In nature, ctenophores can possess a wide variety of different body morphologies. To determine how body geometry affects ctenes’ performance and vortex interactions, we examined the hydrodynamics of ctenophore ctenes situated along substrates with different body curvatures. Our results show that if ctene kinematics are preserved and substrate curvature is decreased, overall thrust decreases and overall lift increases. This indicates that ctenophores most likely orient their ctenes and vary beating kinematics to maximize thrust production and minimize lift production across different curvatures/morphologies. In other words, ctene (and cilia) kinematics for a highly curved substrate are unlikely to be identical to those operating on a flatter substrate; this represents a promising direction for future study. We also demonstrated that the substrate curvature has little effect on the vortex-weakening mechanism, which indicates that this mechanism is effective across a variety of different body morphologies.
In this study, we identified a new vortex-weakening mechanism that enhances the performance of metachronal rowing. Our findings suggest that there is an optimal relationship of morphological (e.g. appendage spacing) and kinematic (e.g. phase lag) parameters that maximizes the effectiveness of this mechanism. Further examination of this relationship could yield new insights into how metachronal rowing performs across different scales and species, as well as guide the development of bio-inspired swimming robots.
Supplementary movie
Supplementary movie is available at https://doi.org/10.1017/jfm.2023.739.
Acknowledgements
We thank E. Seber (Penn State), D. Murphy, F. Karakas and D. Olsen (University of South Florida) as well as A. Maass and A. Miccoli (BIOS) for assistance with data collection. All simulations were run on the High-Performance Computing Cluster of the College of Engineering at Villanova University.
Funding
This research was supported by grants from the National Science Foundation to C.L. (NSF CBET-2120505) and to M.L.B. (NSF CBET-2120689), as well as a Grant-In-Aid (Samuel Riker Fellowship) from the Bermuda Institute of Ocean Sciences (BIOS).
Declaration of interests
The authors report no conflict of interest.
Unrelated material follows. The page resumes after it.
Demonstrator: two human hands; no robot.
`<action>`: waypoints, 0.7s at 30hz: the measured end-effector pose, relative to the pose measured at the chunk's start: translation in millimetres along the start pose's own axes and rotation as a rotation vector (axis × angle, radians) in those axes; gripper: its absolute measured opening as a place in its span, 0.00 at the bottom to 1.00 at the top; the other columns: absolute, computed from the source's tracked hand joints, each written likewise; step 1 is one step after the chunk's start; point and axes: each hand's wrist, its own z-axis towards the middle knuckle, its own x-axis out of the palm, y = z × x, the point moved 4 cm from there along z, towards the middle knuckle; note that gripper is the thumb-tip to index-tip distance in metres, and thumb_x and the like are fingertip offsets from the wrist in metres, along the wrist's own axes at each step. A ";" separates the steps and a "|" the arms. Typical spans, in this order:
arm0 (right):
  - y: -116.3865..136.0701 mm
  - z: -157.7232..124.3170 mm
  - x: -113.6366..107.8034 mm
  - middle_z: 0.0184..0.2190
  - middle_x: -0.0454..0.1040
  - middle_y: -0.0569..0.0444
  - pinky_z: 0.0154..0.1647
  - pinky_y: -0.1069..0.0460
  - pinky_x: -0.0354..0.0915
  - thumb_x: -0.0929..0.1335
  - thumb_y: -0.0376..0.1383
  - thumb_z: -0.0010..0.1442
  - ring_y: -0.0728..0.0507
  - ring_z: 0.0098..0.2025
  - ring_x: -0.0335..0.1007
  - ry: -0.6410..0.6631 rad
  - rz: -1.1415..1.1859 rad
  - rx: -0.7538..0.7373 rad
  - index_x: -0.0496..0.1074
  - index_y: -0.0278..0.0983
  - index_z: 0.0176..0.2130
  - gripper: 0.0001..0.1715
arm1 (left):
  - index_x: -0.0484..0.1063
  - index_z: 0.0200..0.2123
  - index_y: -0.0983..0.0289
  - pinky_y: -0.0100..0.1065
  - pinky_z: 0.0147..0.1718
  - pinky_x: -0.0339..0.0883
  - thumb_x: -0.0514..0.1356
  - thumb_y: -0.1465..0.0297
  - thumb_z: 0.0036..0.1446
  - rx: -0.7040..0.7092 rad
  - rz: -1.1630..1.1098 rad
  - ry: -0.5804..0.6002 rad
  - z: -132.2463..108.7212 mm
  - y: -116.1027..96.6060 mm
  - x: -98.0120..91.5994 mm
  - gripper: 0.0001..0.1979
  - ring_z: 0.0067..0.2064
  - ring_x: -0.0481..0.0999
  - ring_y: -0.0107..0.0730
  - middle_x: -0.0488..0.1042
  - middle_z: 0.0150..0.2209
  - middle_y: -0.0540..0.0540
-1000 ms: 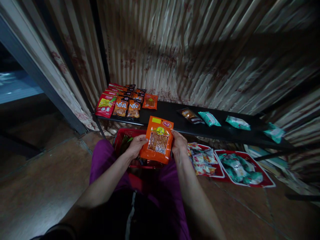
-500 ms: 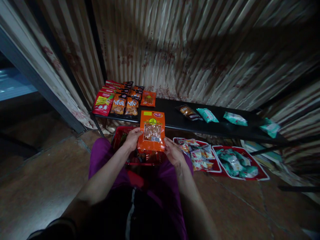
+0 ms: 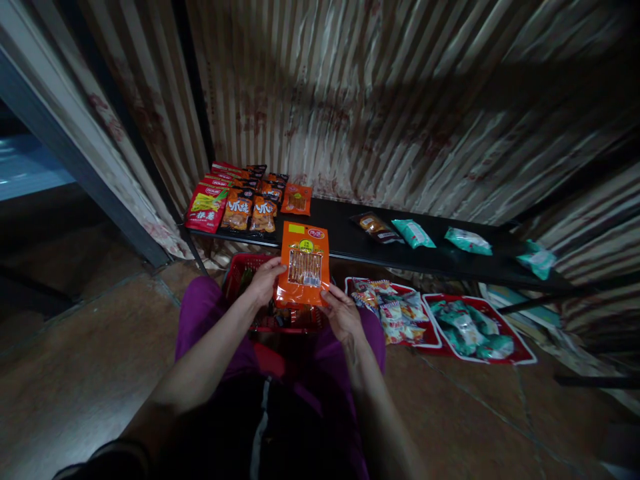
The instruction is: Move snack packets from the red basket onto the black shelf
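An orange snack packet (image 3: 303,265) with a clear window is held upright between my hands, above a red basket (image 3: 234,283) near my knees. My left hand (image 3: 266,281) pinches its left edge. The fingers of my right hand (image 3: 343,312) grip its lower right corner. Behind it, a black shelf (image 3: 330,230) bears red packets (image 3: 207,207), black and orange packets (image 3: 238,210) and a similar orange packet (image 3: 297,199) toward its left end. What lies in the basket is partly hidden by the held packet and my hands.
Farther right on the shelf lie a brown packet (image 3: 376,227) and green packets (image 3: 413,233). Below it, on the floor, stand a red basket of white and red packets (image 3: 393,313) and another of green packets (image 3: 465,327). A striped curtain (image 3: 320,100) hangs behind.
My right hand has slid slightly down along the packet's right side to its lower corner. My left hand keeps its hold. The view has shifted very slightly.
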 end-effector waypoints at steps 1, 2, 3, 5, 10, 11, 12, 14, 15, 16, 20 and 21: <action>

Appendix A. Ctene dimensions
The length of each ctene in the model row matches the length of the real ctene in the high-speed video used for reconstruction. The width of the model ctenes is assumed to be constant, consistent with previous computational studies on metachronal rowing (Dauptain et al. Reference Dauptain, Favier and Bottaro2008; Granzier-Nakajima et al. Reference Granzier-Nakajima, Guy and Zhang-Molina2020). Although the actual ctenophore has slightly narrower ctenes near the end of the row compared with those in the middle, we assume this variation is minimal; width variation over the time course of the beat cycle for a single ctene (not accounted for in our model) is likely to be much more significant (Goebel et al. Reference Goebel, Colin, Costello, Gemmell and Sutherland2020), of the order of 30 % greater during the power stroke vs. the recovery stroke. Therefore, our simulations likely underestimate overall force production by an amount that is greater than that resulting from a systematic difference in ctene width. Furthermore, we believe that the constant width assumption does not significantly impact our study's overall conclusions. The length and aspect ratio of the model ctenes are recorded in table 8.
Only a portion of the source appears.